### Work order
Every line of the listing below is to be duplicated exactly, with the pictures left out.

### Recorded information
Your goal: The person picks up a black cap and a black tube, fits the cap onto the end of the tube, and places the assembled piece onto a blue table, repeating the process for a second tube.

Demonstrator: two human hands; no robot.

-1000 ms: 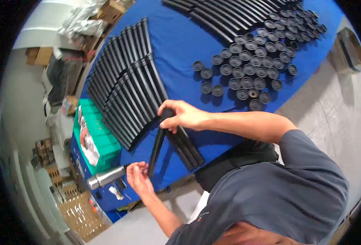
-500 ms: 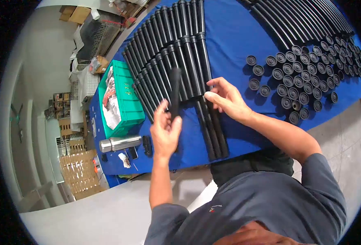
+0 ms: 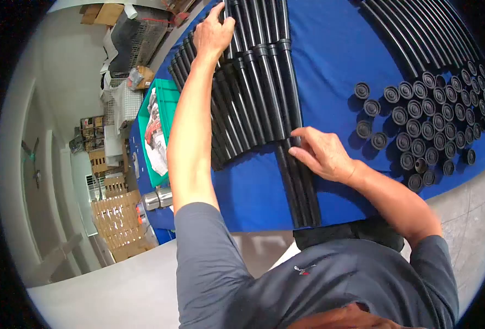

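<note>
Rows of black tubes (image 3: 261,93) with collared ends lie side by side on a blue-covered table. My left hand (image 3: 214,33) is stretched out to the far rows, its fingers closed around the end of a black tube; its fingertips are partly cut off by the top edge. Beside the near ends of the rows is my right hand (image 3: 326,156), thumb and forefinger apart, nothing between them. Its fingertips are close to a front group of black tubes (image 3: 298,189), which points toward my body; whether they touch cannot be made out.
Many round black caps (image 3: 413,129) stand on the blue cloth (image 3: 330,71) at the right. Behind them lie more black tubes (image 3: 412,38). A green crate (image 3: 166,98) and a steel flask (image 3: 157,198) are at the left, partly behind my left arm.
My left hand has moved away from my body to the far rows, from where a dark tube stood blurred at its fingers. My right hand stays by the tubes' near ends.
</note>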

### Answer to the problem
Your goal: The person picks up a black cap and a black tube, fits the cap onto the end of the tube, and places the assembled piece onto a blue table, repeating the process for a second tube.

Demonstrator: two human hands; no robot.

-1000 ms: 
-500 ms: 
+0 ms: 

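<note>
Rows of black tubes (image 3: 261,93) with collared ends lie side by side on a blue-covered table. My left hand (image 3: 214,33) is stretched out to the far rows, its fingers closed around the end of a black tube; its fingertips are partly cut off by the top edge. Beside the near ends of the rows is my right hand (image 3: 326,156), thumb and forefinger apart, nothing between them. Its fingertips are close to a front group of black tubes (image 3: 298,189), which points toward my body; whether they touch cannot be made out.
Many round black caps (image 3: 413,129) stand on the blue cloth (image 3: 330,71) at the right. Behind them lie more black tubes (image 3: 412,38). A green crate (image 3: 166,98) and a steel flask (image 3: 157,198) are at the left, partly behind my left arm.
My left hand has moved away from my body to the far rows, from where a dark tube stood blurred at its fingers. My right hand stays by the tubes' near ends.
</note>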

The answer has been given in full.